* [EXERCISE]: Copy each line of the listing where the word "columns" can be found.

* [MATERIAL FOR THE TASK]:
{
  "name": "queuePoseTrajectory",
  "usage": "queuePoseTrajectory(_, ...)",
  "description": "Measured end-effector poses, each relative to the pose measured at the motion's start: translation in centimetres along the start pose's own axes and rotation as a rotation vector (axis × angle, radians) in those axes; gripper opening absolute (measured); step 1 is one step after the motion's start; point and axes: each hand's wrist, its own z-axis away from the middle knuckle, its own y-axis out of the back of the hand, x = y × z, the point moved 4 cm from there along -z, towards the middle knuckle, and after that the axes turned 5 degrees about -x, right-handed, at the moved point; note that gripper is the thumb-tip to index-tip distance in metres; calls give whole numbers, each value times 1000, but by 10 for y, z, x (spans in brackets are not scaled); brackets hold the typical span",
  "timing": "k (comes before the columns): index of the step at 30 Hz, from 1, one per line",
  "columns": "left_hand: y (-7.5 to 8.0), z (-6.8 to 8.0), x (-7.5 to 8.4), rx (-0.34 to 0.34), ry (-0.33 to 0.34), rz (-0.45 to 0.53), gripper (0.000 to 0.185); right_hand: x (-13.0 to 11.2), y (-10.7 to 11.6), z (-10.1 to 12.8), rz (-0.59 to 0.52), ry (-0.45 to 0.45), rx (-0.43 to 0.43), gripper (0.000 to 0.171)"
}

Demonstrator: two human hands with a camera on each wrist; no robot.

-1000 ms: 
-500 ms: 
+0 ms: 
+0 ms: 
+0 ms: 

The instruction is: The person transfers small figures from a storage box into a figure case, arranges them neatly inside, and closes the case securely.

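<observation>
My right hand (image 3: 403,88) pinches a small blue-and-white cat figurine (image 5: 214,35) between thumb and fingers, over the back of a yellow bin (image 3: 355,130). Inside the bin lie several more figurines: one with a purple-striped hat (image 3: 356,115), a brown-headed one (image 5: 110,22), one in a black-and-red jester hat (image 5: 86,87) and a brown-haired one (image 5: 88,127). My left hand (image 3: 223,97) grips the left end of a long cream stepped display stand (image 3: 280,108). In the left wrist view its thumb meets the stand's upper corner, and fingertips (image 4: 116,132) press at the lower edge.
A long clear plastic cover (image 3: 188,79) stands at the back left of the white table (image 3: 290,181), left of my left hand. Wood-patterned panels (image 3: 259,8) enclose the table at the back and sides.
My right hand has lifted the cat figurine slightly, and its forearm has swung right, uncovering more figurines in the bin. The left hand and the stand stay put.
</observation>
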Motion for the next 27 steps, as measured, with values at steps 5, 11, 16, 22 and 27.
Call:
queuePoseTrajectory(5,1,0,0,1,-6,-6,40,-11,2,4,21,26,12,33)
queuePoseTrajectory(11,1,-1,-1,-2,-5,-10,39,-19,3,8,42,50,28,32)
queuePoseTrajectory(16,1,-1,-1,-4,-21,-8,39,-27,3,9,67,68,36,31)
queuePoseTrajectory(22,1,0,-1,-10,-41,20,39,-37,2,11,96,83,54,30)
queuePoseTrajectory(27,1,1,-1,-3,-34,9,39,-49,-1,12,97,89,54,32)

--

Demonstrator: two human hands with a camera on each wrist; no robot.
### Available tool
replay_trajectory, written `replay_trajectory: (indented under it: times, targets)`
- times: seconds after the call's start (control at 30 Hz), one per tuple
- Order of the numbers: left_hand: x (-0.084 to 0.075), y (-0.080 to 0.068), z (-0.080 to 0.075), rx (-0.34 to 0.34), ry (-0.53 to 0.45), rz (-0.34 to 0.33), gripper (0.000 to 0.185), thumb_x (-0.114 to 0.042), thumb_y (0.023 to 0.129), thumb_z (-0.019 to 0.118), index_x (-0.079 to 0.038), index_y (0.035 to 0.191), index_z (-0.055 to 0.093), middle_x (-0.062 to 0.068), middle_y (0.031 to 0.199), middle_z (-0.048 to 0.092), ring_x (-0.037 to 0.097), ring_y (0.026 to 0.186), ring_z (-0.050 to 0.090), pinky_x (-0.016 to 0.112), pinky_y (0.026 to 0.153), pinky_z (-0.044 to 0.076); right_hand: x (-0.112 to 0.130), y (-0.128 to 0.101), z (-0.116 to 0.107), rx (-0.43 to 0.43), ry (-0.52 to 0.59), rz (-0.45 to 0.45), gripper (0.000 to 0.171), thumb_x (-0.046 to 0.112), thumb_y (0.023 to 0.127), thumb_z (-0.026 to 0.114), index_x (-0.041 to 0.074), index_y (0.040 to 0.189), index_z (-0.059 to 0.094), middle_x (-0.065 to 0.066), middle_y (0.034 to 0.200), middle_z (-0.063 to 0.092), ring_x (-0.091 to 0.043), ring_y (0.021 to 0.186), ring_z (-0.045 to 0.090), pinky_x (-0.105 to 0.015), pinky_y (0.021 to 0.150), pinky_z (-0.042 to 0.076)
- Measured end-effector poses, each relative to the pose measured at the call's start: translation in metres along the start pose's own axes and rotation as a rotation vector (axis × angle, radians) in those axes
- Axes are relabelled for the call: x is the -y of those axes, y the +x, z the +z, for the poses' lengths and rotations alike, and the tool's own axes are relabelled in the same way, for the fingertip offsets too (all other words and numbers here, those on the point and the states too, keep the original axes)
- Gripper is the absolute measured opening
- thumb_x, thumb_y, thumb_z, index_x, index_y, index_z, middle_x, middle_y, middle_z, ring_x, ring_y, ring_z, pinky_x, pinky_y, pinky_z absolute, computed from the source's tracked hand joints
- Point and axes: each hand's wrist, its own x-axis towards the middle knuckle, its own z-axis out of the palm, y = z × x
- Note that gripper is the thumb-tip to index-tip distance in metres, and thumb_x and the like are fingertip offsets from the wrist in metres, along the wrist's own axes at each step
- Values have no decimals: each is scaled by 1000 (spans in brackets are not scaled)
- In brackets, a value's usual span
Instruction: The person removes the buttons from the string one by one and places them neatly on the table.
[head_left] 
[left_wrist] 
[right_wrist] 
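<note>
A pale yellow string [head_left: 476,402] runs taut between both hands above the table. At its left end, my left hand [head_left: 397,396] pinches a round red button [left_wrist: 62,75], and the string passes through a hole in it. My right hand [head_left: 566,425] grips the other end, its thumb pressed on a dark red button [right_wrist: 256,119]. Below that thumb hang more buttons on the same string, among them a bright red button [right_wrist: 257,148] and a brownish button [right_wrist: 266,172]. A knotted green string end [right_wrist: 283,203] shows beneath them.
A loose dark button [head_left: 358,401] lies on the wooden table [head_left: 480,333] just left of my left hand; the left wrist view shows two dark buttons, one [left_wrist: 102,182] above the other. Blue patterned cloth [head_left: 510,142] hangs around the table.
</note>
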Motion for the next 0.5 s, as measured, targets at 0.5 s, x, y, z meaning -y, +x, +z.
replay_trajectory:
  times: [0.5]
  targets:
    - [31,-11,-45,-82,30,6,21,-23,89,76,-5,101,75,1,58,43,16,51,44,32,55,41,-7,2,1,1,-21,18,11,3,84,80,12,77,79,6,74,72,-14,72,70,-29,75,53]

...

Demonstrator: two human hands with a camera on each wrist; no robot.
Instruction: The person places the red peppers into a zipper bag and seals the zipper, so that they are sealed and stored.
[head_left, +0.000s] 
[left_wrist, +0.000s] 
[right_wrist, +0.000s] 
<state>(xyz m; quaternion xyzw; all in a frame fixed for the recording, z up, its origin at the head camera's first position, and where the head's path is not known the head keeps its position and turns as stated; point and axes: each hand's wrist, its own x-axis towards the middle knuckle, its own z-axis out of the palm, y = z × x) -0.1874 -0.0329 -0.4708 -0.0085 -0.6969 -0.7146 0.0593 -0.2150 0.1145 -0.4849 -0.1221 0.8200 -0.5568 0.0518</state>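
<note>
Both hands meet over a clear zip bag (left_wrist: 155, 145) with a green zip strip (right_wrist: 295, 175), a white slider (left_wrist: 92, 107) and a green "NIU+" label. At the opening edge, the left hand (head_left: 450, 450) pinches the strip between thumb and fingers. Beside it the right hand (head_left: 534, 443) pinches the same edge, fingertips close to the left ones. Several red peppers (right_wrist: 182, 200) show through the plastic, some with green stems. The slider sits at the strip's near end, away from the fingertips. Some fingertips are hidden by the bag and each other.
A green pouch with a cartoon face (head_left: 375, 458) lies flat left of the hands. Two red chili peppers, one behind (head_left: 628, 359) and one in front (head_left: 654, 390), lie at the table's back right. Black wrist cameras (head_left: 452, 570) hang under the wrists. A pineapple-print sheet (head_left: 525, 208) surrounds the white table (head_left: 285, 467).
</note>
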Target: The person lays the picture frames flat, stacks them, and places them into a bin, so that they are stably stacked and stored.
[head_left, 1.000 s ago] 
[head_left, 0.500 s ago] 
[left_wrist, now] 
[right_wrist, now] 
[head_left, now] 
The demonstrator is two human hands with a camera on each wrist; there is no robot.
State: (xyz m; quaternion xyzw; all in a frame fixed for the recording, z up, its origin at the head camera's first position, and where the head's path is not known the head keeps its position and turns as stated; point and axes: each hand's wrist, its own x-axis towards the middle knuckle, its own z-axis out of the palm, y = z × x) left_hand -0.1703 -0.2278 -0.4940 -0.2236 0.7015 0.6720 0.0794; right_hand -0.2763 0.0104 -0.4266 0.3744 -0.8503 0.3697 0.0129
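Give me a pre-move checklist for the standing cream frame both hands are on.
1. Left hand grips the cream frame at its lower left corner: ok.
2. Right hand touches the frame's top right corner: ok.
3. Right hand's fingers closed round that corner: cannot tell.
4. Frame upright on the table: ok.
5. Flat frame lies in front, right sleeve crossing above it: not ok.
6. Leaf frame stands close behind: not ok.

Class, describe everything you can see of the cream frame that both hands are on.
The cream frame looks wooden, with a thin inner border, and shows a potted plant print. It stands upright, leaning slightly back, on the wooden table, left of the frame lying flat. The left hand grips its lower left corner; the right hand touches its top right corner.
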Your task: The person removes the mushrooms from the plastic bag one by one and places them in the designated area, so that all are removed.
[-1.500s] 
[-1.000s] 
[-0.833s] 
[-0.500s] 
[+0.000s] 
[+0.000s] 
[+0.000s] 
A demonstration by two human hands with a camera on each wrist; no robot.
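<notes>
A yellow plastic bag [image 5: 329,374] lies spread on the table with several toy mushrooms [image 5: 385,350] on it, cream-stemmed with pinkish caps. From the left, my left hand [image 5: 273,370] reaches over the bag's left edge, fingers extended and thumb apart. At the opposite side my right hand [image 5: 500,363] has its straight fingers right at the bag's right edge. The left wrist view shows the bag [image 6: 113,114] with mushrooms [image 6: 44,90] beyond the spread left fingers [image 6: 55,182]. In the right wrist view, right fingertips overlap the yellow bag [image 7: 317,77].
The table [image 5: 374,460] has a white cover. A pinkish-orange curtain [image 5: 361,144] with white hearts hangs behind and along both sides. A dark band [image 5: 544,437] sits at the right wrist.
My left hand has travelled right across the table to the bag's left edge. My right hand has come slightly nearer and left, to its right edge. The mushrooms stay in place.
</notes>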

* [EXERCISE RESULT]:
  "timing": "k (comes before the columns): index of the step at 30 Hz, from 1, one per line",
  "columns": "left_hand: y (-7.5 to 8.0), z (-6.8 to 8.0), x (-7.5 to 8.4), rx (-0.34 to 0.34), ry (-0.33 to 0.34), rz (-0.45 to 0.53), gripper (0.000 to 0.185); right_hand: x (-13.0 to 11.2), y (-10.7 to 11.6), z (-10.1 to 12.8), rz (-0.59 to 0.52), ry (-0.45 to 0.45), rx (-0.43 to 0.43), gripper (0.000 to 0.171)"

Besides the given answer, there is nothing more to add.